- Task details -
Restate the data below word for word. Leave the images out.
┄┄┄┄┄┄┄┄┄┄
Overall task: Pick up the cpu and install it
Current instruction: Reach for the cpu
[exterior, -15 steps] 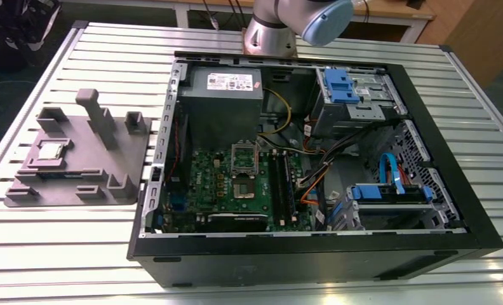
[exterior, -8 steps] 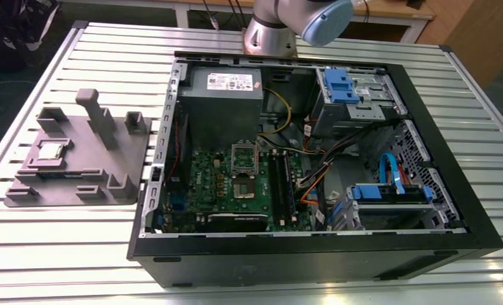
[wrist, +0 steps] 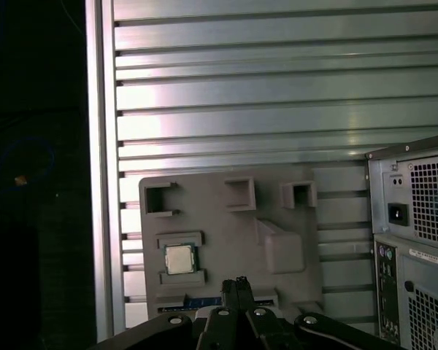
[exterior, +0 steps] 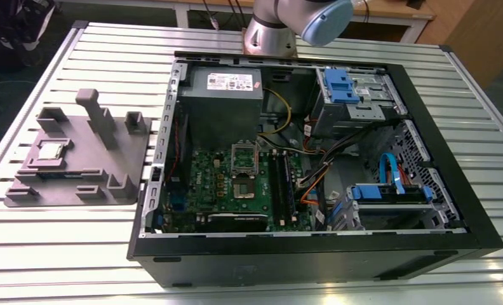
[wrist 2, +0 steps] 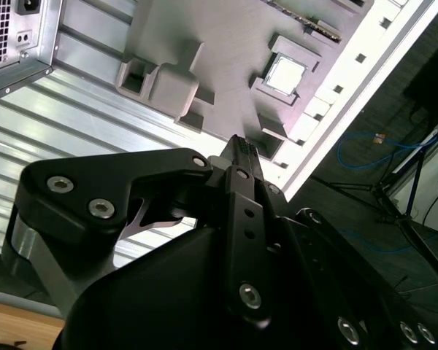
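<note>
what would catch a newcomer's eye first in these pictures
The open black computer case dominates the exterior view, its green motherboard exposed. To the exterior view's left of it sits a grey holder block with the cpu lying in a recess. In the first wrist view the pincer points toward that block, closed and empty, well apart from the cpu.
</note>
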You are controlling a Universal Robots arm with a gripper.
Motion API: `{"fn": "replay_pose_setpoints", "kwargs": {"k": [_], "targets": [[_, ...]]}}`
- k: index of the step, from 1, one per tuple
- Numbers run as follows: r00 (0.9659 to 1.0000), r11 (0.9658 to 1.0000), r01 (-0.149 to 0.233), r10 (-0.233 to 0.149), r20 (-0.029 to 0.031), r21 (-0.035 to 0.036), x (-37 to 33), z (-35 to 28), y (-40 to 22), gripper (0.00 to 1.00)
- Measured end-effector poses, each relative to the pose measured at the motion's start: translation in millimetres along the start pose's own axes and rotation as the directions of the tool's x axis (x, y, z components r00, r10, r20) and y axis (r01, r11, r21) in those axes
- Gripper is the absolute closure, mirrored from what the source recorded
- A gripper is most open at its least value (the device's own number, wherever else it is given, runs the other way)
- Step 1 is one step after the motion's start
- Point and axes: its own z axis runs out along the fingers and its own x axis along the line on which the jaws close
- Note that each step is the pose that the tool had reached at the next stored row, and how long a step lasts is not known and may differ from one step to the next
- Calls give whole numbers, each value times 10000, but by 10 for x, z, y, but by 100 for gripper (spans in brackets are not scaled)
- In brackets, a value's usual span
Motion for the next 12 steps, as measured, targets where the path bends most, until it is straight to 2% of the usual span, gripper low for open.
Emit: {"fn": "replay_pose_setpoints", "kwargs": {"k": [12], "targets": [[10000, 10000, 0, 0, 0, 0, 49, 0, -3, 89]]}}
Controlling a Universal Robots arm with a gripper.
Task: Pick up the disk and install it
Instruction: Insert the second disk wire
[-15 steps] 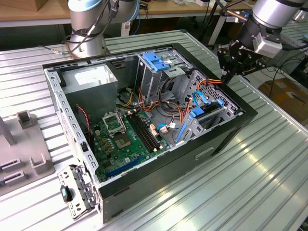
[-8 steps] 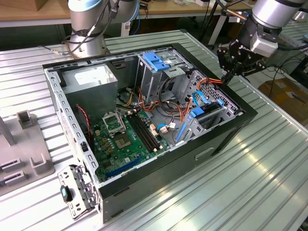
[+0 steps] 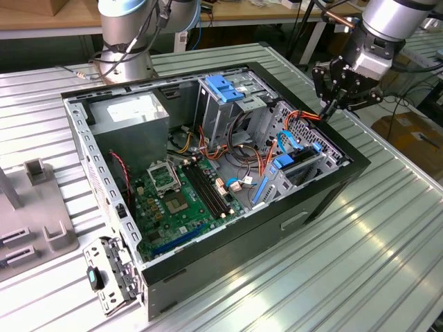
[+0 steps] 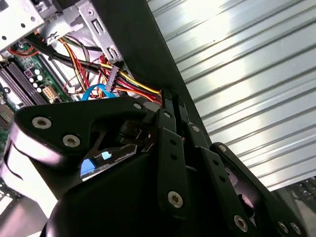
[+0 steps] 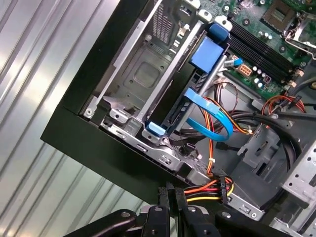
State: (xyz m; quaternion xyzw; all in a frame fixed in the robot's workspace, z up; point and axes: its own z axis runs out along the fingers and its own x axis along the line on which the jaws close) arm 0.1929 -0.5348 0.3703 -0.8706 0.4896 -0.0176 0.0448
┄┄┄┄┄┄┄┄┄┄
- Reply to the exercise -
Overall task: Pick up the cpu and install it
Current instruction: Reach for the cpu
[exterior, -15 steps] 
[exterior, -8 steps] 
[wrist, +0 steps] 
[exterior, +0 steps] 
[wrist 2, +0 steps] 
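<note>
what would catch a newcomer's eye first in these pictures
The open black computer case dominates the exterior view, its green motherboard exposed. To the exterior view's left of it sits a grey holder block with the cpu lying in a recess. In the first wrist view the pincer points toward that block, closed and empty, well apart from the cpu.
</note>
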You are controlling a Universal Robots arm with a gripper.
Motion API: `{"fn": "replay_pose_setpoints", "kwargs": {"k": [_], "targets": [[_, ...]]}}`
- k: index of the step, from 1, one per tuple
- Numbers run as follows: r00 (0.9659 to 1.0000), r11 (0.9658 to 1.0000), r01 (-0.149 to 0.233), r10 (-0.233 to 0.149), r20 (-0.029 to 0.031), r21 (-0.035 to 0.036), x (-37 to 33), z (-35 to 28), y (-40 to 22), gripper (0.00 to 1.00)
- Measured end-effector poses, each relative to the pose measured at the motion's start: translation in millimetres along the start pose's own axes and rotation as the directions of the tool's x axis (x, y, z components r00, r10, r20) and y axis (r01, r11, r21) in those axes
- Gripper is the absolute closure, mirrored from what the source recorded
- A gripper is most open at its least value (the device's own number, wherever else it is given, runs the other way)
- Step 1 is one step after the motion's start
- Point and axes: its own z axis runs out along the fingers and its own x axis along the line on which the jaws close
- Note that each step is the pose that the tool had reached at the next stored row, and how long a step lasts is not known and may differ from one step to the next
- Calls give whole numbers, each value times 10000, but by 10 for x, z, y, but by 100 for gripper (spans in brackets are not scaled)
- In brackets, a value's usual span
Motion for the next 12 steps, as measured, targets where the path bends most, until it is straight to 2% of the usual span, gripper low for open.
Emit: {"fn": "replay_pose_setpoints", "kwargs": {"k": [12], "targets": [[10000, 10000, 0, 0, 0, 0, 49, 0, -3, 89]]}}
Controlling a Universal Robots arm with a gripper.
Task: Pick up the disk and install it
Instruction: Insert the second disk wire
[-15 steps] 
[-8 steps] 
[+0 steps] 
[+0 steps] 
[+0 steps] 
State: (xyz m; quaternion xyzw; all in a frame fixed in the robot's workspace, z up; point and axes: its own z axis runs out along the fingers and its own x axis along the line on which the jaws close) arm 0.1929 -0.5348 0.3703 -0.8706 0.4896 -0.0176 0.0448

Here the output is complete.